The paintings are often mystical in their implication. Device for Stopping the Evil Eye (2020) is a vintage camera, covered with rust, whose large lens has been replaced by a mirror. Small enough to fit in one hand, the camera conveys long use and the inability to take pictures, making it an object rather than a functional device—and a deliberate wish on the artist’s part to capture the viewer not by film but by the mirror’s reflective gaze. It is a memorial to the past that includes the present through the agency of the mirror, which picks up whatever currently exists within its point of view. Elixir Eleven (2018) is not so immediately identifiable, being a wooden box embellished with all manner of random objects: on the sides of the box are gears and wheels with no discernible function; and on the top three small columns, one with a dark blue glass body, that look like miniature minarets. The blue-glass object might well contain the elixir referred to in the title. It is a compelling construction that makes very little rational sense, leaving it up to Stout’s audience to comprehend its vaguely mythic properties.

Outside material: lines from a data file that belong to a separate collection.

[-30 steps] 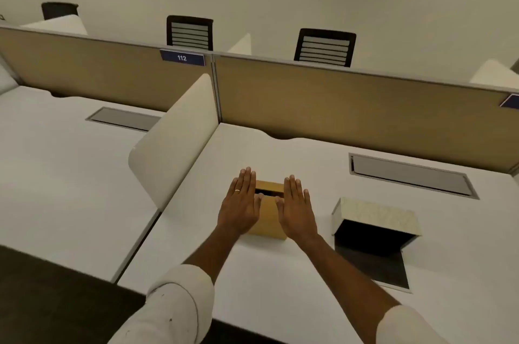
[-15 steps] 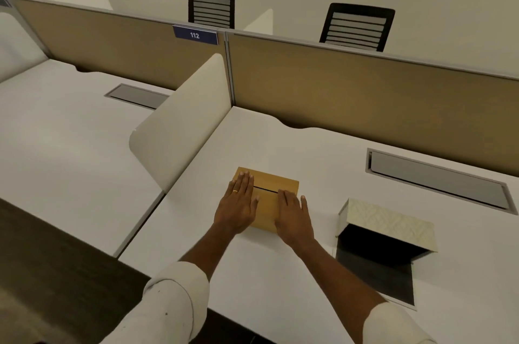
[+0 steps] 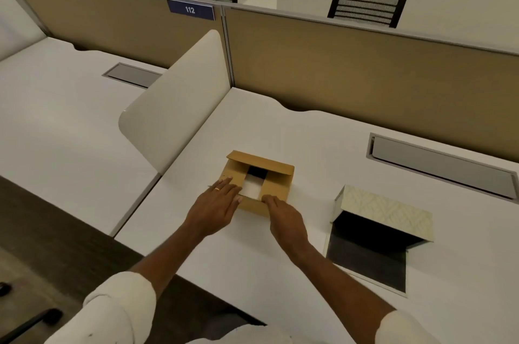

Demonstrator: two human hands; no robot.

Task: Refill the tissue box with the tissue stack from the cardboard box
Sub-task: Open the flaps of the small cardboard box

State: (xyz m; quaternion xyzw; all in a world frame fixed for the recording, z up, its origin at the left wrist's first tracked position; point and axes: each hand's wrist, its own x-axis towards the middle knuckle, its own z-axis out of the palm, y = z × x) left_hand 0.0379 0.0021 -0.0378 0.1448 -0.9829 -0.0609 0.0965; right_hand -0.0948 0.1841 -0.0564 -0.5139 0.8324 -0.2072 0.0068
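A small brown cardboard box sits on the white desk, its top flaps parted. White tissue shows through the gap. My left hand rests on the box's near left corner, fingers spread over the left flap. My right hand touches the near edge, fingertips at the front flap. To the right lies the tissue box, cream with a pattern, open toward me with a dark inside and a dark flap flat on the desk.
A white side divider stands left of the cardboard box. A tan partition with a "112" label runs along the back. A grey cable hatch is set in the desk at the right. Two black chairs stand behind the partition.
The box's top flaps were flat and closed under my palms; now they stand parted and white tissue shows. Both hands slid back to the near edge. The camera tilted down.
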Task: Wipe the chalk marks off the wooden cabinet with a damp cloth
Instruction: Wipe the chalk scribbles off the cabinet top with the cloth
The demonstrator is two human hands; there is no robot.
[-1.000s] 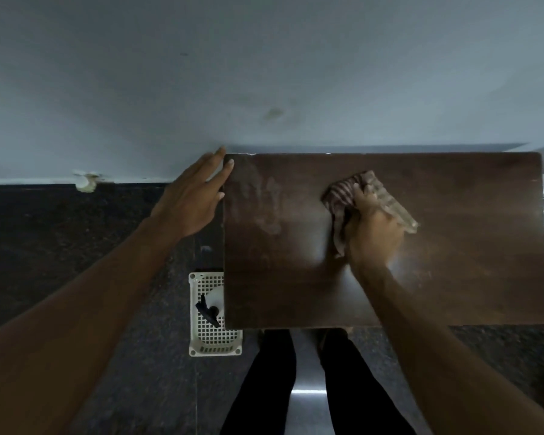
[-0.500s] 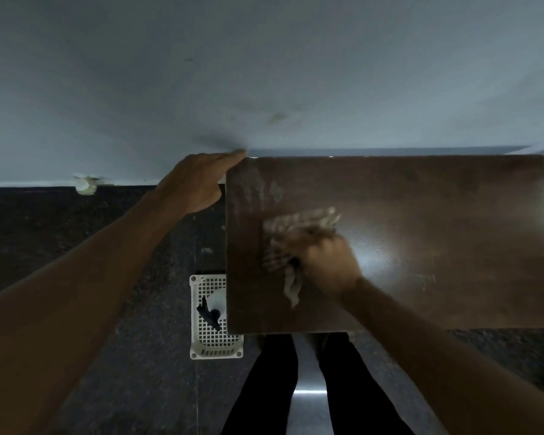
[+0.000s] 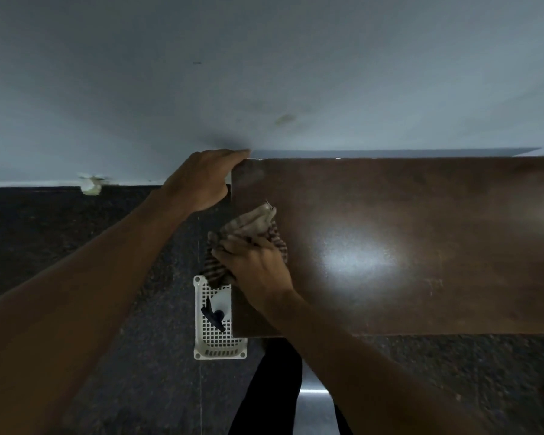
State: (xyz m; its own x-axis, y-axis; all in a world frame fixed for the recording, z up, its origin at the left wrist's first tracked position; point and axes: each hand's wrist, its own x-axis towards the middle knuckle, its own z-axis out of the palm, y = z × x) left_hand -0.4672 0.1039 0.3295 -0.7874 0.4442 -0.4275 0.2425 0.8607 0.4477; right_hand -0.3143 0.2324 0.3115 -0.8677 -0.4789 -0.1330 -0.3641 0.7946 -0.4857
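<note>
The dark wooden cabinet top (image 3: pixel 421 221) fills the right half of the view, seen from above, with a bright glare patch near its middle. My right hand (image 3: pixel 258 265) grips a striped cloth (image 3: pixel 248 226) and presses it on the cabinet's left edge; part of the cloth hangs over the side. My left hand (image 3: pixel 204 180) rests on the cabinet's far left corner, fingers bent over the edge. Faint pale chalk smears show near that corner and faint marks at the right front.
A white perforated plastic basket (image 3: pixel 215 343) with a spray bottle (image 3: pixel 217 309) in it stands on the dark speckled floor beside the cabinet's left side. A pale wall rises behind. My legs in dark trousers (image 3: pixel 274 387) stand at the cabinet's front.
My right hand has swept the cloth leftward from the cabinet's middle to its left edge. My left hand has shifted onto the far left corner.
</note>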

Renée Stout, <em>Elixir Eleven</em>, 2018. Media assemblage with bottle containing organic materials, 8 3/4 x 8 3/4 x 5 inches. Courtesy Marc Straus, New York.
Renée Stout, Elixir Eleven, 2018. Media assemblage with bottle containing organic materials, 8 3/4 x 8 3/4 x 5 inches. Courtesy Marc Straus, New York.

Vigil for the Children in Cages (Before the Fall) (2021) represents Stout’s very original revision, in a general fashion, of the Mexican Day of the Dead festivities. Three bodiless, skeletal heads, their features depicted in black, hover in the black sky in the upper register of the painting. Beneath them, but hard to discern, is a crowd of people gazing at the floating heads. This image may stem from long-practiced rituals, but it is entirely the artist’s own version. Stout has a way of reworking familiar materials into something very much indicative of her own view of spiritual life, healing, and ghosts in the dark. Vigil is a haunting picture in which the supernatural, however troubling it may be, comes close to the audience’s attention. Come Back Gil (Scott-Heron) (2021) is an offering to the now-gone poet and political troubadour, but the painting itself carries no likeness of the energetic singer. Instead, it looks very much like a landscape of space—against a night sky dotted with stars, we see a round, transparent head-like form dominating the center of the composition. It is filled with white spheres and amorphous forms, yellow-brown stripes, and, on the left of the form, a blue sidereal haze. Beneath the shape, on the right is a cloud with a spiral structure rising from its right side. On the high upper left is a curving red stripe of light, and on the right, three bits of orange-red. It is a complicated painting in which the title and the image don’t coincide.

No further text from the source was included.